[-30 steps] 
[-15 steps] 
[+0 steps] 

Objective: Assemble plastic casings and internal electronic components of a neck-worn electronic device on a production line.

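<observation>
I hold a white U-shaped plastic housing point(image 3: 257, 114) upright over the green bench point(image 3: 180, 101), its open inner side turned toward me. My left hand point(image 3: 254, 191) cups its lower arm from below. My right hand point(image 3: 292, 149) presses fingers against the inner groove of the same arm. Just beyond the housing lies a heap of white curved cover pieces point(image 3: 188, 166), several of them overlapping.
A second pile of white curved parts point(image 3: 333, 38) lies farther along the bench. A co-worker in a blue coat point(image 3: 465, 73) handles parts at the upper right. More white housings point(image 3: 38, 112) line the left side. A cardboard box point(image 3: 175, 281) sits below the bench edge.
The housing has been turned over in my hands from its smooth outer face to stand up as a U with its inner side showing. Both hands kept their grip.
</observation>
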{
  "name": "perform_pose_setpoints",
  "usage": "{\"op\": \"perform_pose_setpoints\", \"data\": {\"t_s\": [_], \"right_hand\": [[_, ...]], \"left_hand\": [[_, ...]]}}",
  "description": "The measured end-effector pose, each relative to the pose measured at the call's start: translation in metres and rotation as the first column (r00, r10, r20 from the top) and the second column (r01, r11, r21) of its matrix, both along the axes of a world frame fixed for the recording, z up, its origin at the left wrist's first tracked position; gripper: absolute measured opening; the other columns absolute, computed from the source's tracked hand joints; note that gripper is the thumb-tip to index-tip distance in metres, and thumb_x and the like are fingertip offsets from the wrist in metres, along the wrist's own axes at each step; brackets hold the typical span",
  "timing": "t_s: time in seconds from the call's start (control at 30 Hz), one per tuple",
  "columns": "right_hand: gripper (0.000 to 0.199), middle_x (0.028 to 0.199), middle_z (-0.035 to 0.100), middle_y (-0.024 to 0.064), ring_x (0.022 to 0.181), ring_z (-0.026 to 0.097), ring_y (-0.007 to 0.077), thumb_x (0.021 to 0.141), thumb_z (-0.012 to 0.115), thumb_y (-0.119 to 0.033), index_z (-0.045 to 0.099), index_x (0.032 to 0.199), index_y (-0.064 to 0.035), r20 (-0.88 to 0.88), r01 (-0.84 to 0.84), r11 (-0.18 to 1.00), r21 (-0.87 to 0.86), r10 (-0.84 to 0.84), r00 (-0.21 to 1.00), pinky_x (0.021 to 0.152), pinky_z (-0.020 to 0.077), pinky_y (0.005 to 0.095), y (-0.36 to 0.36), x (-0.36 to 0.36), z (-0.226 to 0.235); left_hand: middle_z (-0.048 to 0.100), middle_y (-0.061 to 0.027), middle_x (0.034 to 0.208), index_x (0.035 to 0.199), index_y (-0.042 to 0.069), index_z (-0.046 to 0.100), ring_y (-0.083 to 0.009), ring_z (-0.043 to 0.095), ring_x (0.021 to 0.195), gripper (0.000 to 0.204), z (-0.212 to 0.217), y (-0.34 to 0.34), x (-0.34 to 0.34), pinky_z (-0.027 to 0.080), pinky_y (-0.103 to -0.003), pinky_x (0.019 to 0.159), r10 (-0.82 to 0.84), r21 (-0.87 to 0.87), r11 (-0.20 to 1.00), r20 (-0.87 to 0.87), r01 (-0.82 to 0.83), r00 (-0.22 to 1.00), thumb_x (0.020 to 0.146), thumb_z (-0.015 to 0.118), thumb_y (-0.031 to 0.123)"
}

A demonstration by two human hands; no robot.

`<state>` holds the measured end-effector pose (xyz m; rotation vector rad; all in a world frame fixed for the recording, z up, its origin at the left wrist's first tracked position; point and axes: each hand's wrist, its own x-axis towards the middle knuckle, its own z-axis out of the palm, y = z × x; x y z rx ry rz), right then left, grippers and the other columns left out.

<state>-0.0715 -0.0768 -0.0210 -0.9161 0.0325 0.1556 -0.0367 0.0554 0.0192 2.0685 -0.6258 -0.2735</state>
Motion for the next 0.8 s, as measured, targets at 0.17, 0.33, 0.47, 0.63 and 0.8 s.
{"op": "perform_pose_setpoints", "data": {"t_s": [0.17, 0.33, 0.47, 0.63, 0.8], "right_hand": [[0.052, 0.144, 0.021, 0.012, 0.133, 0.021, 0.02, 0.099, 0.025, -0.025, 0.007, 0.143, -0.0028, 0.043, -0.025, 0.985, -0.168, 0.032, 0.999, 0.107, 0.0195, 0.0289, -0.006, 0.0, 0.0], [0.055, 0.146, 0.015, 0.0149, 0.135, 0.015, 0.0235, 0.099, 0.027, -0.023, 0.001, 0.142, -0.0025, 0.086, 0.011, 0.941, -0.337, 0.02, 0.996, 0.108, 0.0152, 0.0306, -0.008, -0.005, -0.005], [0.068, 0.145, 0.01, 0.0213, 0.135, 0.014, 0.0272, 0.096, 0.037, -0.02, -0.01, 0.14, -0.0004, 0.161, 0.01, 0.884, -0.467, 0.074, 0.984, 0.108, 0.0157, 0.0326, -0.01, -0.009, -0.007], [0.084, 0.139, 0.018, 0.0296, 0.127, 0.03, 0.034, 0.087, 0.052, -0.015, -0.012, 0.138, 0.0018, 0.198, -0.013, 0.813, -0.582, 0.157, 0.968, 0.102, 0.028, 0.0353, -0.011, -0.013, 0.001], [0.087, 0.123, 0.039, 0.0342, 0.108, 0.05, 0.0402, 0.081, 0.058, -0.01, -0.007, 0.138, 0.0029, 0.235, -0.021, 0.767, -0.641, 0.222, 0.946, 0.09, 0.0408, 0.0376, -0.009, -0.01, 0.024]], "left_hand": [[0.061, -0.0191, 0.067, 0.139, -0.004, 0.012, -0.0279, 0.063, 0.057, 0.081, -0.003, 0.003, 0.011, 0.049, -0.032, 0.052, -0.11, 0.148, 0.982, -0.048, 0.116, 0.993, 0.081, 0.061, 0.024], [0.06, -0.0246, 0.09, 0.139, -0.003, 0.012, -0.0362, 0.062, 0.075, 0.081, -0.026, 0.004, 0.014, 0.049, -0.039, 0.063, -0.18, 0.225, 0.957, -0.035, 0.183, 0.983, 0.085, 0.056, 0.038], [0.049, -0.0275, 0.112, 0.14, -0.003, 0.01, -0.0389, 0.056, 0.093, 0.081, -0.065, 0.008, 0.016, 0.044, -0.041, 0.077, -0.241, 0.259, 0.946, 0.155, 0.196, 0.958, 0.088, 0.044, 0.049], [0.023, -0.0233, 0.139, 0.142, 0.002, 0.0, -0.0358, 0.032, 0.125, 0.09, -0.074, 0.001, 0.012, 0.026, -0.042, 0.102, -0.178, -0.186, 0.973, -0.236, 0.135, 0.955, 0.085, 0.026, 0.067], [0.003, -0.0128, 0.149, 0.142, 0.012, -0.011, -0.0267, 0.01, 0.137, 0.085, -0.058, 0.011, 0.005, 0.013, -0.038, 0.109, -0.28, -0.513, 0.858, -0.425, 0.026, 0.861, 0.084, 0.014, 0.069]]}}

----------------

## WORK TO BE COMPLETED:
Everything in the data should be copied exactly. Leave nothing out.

## RESPONSE TO THIS EXERCISE:
[-30 steps] 
[-15 steps] 
[+0 steps] 

Objective: Assemble plastic casings and internal electronic components of a neck-worn electronic device on a production line.

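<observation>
I hold a white U-shaped plastic housing point(image 3: 257, 114) upright over the green bench point(image 3: 180, 101), its open inner side turned toward me. My left hand point(image 3: 254, 191) cups its lower arm from below. My right hand point(image 3: 292, 149) presses fingers against the inner groove of the same arm. Just beyond the housing lies a heap of white curved cover pieces point(image 3: 188, 166), several of them overlapping.
A second pile of white curved parts point(image 3: 333, 38) lies farther along the bench. A co-worker in a blue coat point(image 3: 465, 73) handles parts at the upper right. More white housings point(image 3: 38, 112) line the left side. A cardboard box point(image 3: 175, 281) sits below the bench edge.
The housing has been turned over in my hands from its smooth outer face to stand up as a U with its inner side showing. Both hands kept their grip.
</observation>
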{
  "name": "perform_pose_setpoints",
  "usage": "{\"op\": \"perform_pose_setpoints\", \"data\": {\"t_s\": [_], \"right_hand\": [[_, ...]], \"left_hand\": [[_, ...]]}}",
  "description": "The measured end-effector pose, each relative to the pose measured at the call's start: translation in metres and rotation as the first column (r00, r10, r20 from the top) and the second column (r01, r11, r21) of its matrix, both along the axes of a world frame fixed for the recording, z up, its origin at the left wrist's first tracked position; gripper: absolute measured opening; the other columns absolute, computed from the source's tracked hand joints; note that gripper is the thumb-tip to index-tip distance in metres, and thumb_x and the like are fingertip offsets from the wrist in metres, along the wrist's own axes at each step; brackets hold the typical span",
  "timing": "t_s: time in seconds from the call's start (control at 30 Hz), one per tuple",
  "columns": "right_hand: gripper (0.000 to 0.199), middle_x (0.028 to 0.199), middle_z (-0.035 to 0.100), middle_y (-0.024 to 0.064), ring_x (0.022 to 0.181), ring_z (-0.026 to 0.097), ring_y (-0.007 to 0.077), thumb_x (0.021 to 0.141), thumb_z (-0.012 to 0.115), thumb_y (-0.119 to 0.033), index_z (-0.045 to 0.099), index_x (0.032 to 0.199), index_y (-0.064 to 0.035), r20 (-0.88 to 0.88), r01 (-0.84 to 0.84), r11 (-0.18 to 1.00), r21 (-0.87 to 0.86), r10 (-0.84 to 0.84), r00 (-0.21 to 1.00), pinky_x (0.021 to 0.152), pinky_z (-0.020 to 0.077), pinky_y (0.005 to 0.095), y (-0.36 to 0.36), x (-0.36 to 0.36), z (-0.226 to 0.235); left_hand: middle_z (-0.048 to 0.100), middle_y (-0.061 to 0.027), middle_x (0.034 to 0.208), index_x (0.035 to 0.199), index_y (-0.042 to 0.069), index_z (-0.046 to 0.100), ring_y (-0.083 to 0.009), ring_z (-0.043 to 0.095), ring_x (0.021 to 0.195), gripper (0.000 to 0.204), z (-0.212 to 0.217), y (-0.34 to 0.34), x (-0.34 to 0.34), pinky_z (-0.027 to 0.080), pinky_y (-0.103 to -0.003), pinky_x (0.019 to 0.159), r10 (-0.82 to 0.84), r21 (-0.87 to 0.87), r11 (-0.20 to 1.00), r20 (-0.87 to 0.87), r01 (-0.82 to 0.83), r00 (-0.22 to 1.00), thumb_x (0.020 to 0.146), thumb_z (-0.015 to 0.118), thumb_y (-0.031 to 0.123)"
}

A demonstration by two human hands; no robot.

`<state>` holds the measured end-effector pose (xyz m; rotation vector rad; all in a world frame fixed for the recording, z up, its origin at the left wrist's first tracked position; point and axes: each hand's wrist, its own x-axis towards the middle knuckle, its own z-axis out of the palm, y = z × x; x y z rx ry rz), right then left, grippers and the other columns left out.

<state>-0.0715 -0.0768 -0.0210 -0.9161 0.0325 0.1556 -0.0367 0.0554 0.0192 2.0685 -0.6258 -0.2735</state>
Motion for the next 0.8 s, as measured, targets at 0.17, 0.33, 0.47, 0.63 and 0.8 s.
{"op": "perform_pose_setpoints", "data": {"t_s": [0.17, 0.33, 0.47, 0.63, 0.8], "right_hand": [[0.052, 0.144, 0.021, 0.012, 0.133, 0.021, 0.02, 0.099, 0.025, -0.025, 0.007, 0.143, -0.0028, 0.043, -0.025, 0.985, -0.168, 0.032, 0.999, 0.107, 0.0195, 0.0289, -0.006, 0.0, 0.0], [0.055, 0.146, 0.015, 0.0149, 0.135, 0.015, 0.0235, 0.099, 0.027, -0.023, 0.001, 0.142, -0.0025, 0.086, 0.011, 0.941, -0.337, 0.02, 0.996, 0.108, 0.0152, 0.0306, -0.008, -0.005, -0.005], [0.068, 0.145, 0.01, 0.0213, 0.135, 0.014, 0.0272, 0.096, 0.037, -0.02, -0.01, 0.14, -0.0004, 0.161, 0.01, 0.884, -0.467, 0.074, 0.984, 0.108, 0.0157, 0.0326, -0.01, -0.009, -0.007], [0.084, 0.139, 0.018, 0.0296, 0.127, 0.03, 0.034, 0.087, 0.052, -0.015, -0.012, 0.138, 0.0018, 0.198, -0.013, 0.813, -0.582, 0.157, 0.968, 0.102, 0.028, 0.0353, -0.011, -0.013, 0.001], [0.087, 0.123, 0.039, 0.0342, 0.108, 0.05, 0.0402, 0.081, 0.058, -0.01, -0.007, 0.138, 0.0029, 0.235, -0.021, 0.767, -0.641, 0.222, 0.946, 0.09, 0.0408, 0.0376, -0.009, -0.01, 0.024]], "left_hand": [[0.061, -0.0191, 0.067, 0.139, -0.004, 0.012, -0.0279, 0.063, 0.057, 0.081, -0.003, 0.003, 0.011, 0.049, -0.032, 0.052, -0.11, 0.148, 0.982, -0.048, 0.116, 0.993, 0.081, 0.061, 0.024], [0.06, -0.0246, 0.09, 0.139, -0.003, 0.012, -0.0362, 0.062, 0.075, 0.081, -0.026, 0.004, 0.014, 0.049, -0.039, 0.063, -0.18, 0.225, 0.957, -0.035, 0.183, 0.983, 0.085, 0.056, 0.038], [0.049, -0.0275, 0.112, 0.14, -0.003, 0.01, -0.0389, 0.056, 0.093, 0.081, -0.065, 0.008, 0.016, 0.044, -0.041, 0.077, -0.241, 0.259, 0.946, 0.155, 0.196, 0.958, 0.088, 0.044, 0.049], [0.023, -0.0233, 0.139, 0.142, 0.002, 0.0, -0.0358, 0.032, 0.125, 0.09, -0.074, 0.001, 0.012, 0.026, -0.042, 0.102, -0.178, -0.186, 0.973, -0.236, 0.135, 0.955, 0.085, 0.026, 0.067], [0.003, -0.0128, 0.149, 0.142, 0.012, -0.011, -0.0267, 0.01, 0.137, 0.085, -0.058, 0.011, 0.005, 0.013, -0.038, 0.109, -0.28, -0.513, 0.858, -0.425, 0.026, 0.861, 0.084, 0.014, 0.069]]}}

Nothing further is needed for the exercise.